In A Designation Story (, I discussed why the WF-2 was a -2 and not a -1.

In it, I mentioned the TF-1, which was the Carrier On-board Delivery (COD) derivative of the ASW S2F as the WF-2 was the AEW derivative of the S2F. I also wrote about the TF-1 in my summary history of COD,

All these years, it had never occurred to me that the T in TF didn't make sense for a COD. At the time, T was the mission designation for trainer. The Navy mission designation for transport was R (I don't know why) or JR, if it was a utility transport (I don't know what the difference is between a utility transport and a regular transport is either). So strictly speaking, as a transport it should have been designated RF or a JR3F (there was a JRF and a JR2F). In the 1962 DoD-driven redesignation of Navy airplanes, it was rightfully given a C for Cargo designation, C-1.
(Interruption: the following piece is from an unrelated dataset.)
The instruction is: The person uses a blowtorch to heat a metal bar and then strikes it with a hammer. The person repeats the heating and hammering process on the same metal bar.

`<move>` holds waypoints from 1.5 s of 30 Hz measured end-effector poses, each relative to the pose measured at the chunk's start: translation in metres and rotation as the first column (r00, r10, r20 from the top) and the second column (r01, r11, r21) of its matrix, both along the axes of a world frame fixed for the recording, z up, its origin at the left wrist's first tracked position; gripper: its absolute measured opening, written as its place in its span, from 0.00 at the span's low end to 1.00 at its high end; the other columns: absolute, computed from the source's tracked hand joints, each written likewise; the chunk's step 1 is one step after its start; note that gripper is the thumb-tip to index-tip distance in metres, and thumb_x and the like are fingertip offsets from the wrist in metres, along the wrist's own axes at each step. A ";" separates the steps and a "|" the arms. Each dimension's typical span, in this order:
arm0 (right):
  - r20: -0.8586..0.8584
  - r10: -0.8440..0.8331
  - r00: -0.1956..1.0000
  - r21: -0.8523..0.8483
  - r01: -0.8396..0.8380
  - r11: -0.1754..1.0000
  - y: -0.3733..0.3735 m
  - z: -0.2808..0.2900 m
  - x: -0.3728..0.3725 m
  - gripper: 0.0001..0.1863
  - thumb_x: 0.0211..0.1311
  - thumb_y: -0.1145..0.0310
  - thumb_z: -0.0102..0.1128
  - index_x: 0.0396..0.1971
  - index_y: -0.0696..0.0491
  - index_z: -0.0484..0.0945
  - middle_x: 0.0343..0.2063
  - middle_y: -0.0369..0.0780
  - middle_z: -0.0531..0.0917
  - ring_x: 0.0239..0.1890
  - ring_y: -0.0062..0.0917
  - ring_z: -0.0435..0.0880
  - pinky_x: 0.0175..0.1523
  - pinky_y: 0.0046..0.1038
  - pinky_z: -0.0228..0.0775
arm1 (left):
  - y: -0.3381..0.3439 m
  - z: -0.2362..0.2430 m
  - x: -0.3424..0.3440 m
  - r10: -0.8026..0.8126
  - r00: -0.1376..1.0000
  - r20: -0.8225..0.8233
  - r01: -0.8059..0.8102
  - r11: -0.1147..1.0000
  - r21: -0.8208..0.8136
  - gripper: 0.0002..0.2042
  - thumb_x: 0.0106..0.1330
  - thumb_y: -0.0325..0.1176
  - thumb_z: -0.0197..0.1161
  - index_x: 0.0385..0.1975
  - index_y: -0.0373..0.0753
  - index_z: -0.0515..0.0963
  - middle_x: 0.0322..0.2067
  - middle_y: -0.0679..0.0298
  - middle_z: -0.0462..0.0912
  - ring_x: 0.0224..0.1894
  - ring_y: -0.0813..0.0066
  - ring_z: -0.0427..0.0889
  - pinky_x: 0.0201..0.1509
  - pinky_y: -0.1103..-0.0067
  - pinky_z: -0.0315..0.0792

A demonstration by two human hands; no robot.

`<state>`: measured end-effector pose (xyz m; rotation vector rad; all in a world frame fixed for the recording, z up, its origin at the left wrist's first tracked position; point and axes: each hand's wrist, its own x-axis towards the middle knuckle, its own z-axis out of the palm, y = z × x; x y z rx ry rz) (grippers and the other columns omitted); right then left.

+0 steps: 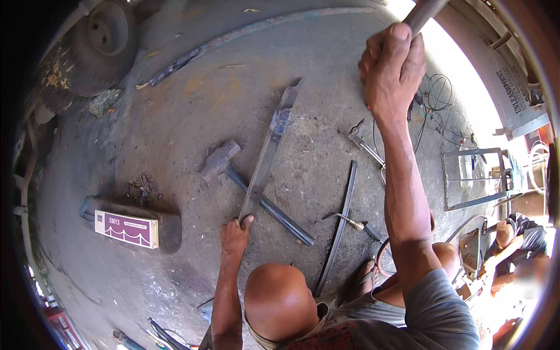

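My left hand is closed around the near end of a long flat metal bar. The bar slants away to the upper right, its far end darkened and rough. Beneath it, crossing at an angle, lies a sledgehammer with a blocky head and a dark handle. High at the upper right my right hand is raised, fist wrapped round a thick round handle. The far part of that tool is cut off by the picture's edge.
A cutting torch, a second torch and a dark metal strip lie near my right arm. At left is a purple-and-white box. A wheel, metal frame and co-worker stand around the edges.
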<state>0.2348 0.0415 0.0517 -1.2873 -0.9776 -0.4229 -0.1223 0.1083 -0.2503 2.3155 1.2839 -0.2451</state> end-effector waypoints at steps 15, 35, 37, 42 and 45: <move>-0.299 -0.122 0.947 -0.839 -0.200 0.506 0.047 -0.163 -0.027 0.30 0.80 0.44 0.50 0.37 0.61 0.77 0.26 0.55 0.85 0.34 0.52 0.88 0.40 0.49 0.77 | 0.002 -0.041 -0.013 -0.044 0.992 0.118 0.039 0.998 0.048 0.36 0.77 0.61 0.51 0.34 0.25 0.84 0.38 0.34 0.85 0.46 0.31 0.83 0.55 0.51 0.76; -0.291 -0.185 0.939 -0.884 -0.190 0.427 0.005 -0.272 -0.016 0.31 0.80 0.47 0.47 0.46 0.68 0.76 0.37 0.67 0.83 0.45 0.64 0.85 0.52 0.53 0.75 | -0.003 -0.013 -0.012 0.111 0.985 0.132 -0.065 0.947 -0.315 0.46 0.63 0.73 0.63 0.38 0.19 0.83 0.36 0.30 0.84 0.47 0.33 0.86 0.50 0.55 0.77; -0.355 -0.144 0.924 -0.838 -0.246 0.487 0.036 -0.208 -0.016 0.33 0.80 0.43 0.47 0.43 0.65 0.78 0.36 0.65 0.84 0.45 0.62 0.85 0.51 0.52 0.74 | 0.006 -0.006 -0.020 0.121 0.989 0.088 -0.094 0.960 -0.263 0.47 0.61 0.75 0.63 0.35 0.19 0.84 0.35 0.31 0.85 0.46 0.33 0.86 0.49 0.54 0.78; -0.303 -0.256 0.918 -0.809 -0.107 0.578 -0.001 -0.174 -0.005 0.40 0.78 0.34 0.45 0.33 0.63 0.76 0.22 0.49 0.78 0.28 0.41 0.83 0.38 0.46 0.74 | 0.000 -0.035 -0.027 0.034 0.986 0.165 -0.029 0.999 -0.032 0.46 0.64 0.73 0.60 0.32 0.20 0.85 0.36 0.31 0.85 0.46 0.33 0.86 0.53 0.53 0.78; -0.390 -0.344 0.854 -0.883 -0.241 0.402 -0.035 -0.181 0.021 0.39 0.79 0.37 0.45 0.32 0.64 0.80 0.24 0.54 0.84 0.35 0.47 0.89 0.44 0.47 0.77 | -0.007 -0.031 -0.028 0.164 0.981 0.105 -0.148 0.979 -0.140 0.45 0.66 0.72 0.59 0.37 0.20 0.84 0.39 0.31 0.85 0.49 0.34 0.85 0.57 0.53 0.77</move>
It turns out that for some reason, the Navy decided that it would be designated a trainer. And of the five missions listed on the TF-1 SAC, three are training, including the first two:
Of course, it would have been a lot cheaper to build S2Fs without the mission equipment and designate them S2F-1Ts. It would have (and eventually did when the early S2Fs were replaced with more capable S2Fs) been capable of all those missions, albeit with less volume for cargo/passengers and a cabin door smaller than a car's. It wouldn't, however, have been capable of resupplying a carrier with a nuclear weapon the size of the Mk7, which if I remember correctly, was the actual raison d'etre of the TF...

Sunday, June 10, 2012

An Unusual SB2C

This post is the result of a question posed to me by Angelo Romano, which was both surprising and pleasing. Normally it's me asking Angelo for something and I appreciated the chance to return the favor.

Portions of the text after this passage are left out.